WHAT THIS TASK INVOLVES –
Copy out every line of the data exactly; do not include the images.
━━ COLLECTED DATA ━━
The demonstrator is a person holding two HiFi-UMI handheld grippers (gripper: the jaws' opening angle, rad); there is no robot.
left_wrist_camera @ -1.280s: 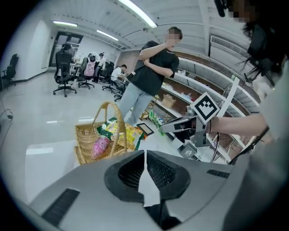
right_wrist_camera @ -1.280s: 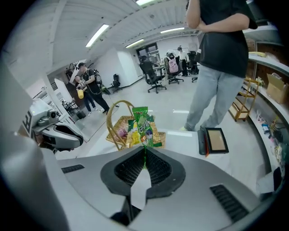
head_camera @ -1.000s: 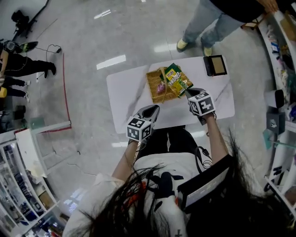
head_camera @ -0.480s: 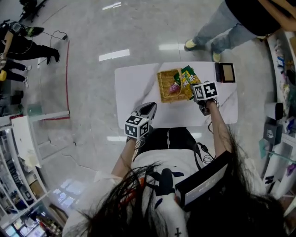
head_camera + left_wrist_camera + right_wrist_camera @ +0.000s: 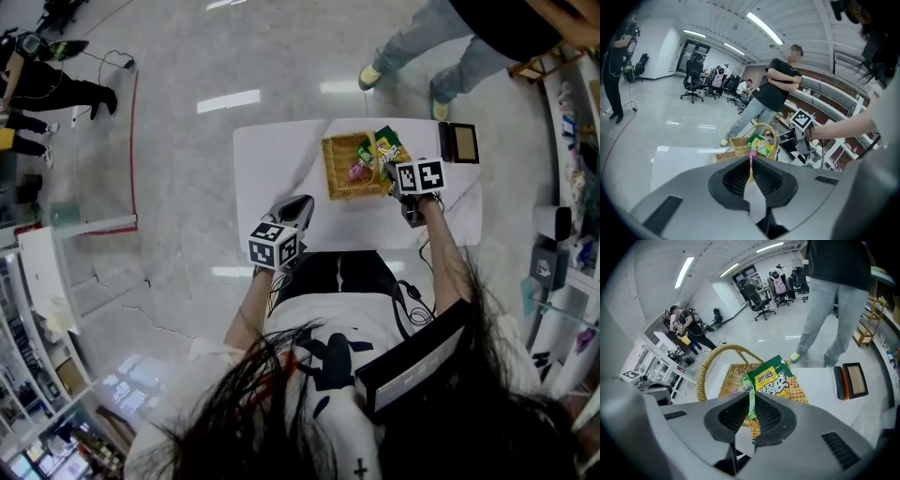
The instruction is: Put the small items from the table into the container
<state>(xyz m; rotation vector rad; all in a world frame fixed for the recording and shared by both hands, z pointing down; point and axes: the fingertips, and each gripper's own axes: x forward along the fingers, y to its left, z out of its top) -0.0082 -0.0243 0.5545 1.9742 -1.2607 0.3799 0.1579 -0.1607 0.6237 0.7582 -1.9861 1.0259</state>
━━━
RESPONSE AREA –
The demonstrator is a person holding two HiFi-UMI handheld grippers (gripper: the jaws' opening angle, rad); there is no robot.
left_wrist_camera @ -1.280s: 
right_wrist_camera @ -1.280s: 
head_camera @ -1.000s: 
head_camera @ -0.480s: 
head_camera + left_wrist_camera + right_wrist_camera @ +0.000s: 
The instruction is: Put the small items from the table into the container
<state>(xyz m; rotation vector rad; all in a world frame fixed for the recording and shared by both hands, z pointing down; point and axes: the fingertips, and each gripper's own axes: x forward along the fingers, y to its left, z out of its top) -0.0082 -0.0243 0.5545 1.9742 -1.2607 0.3799 0.1579 -0.1607 0.6237 0.7582 -1.9861 1.0259</state>

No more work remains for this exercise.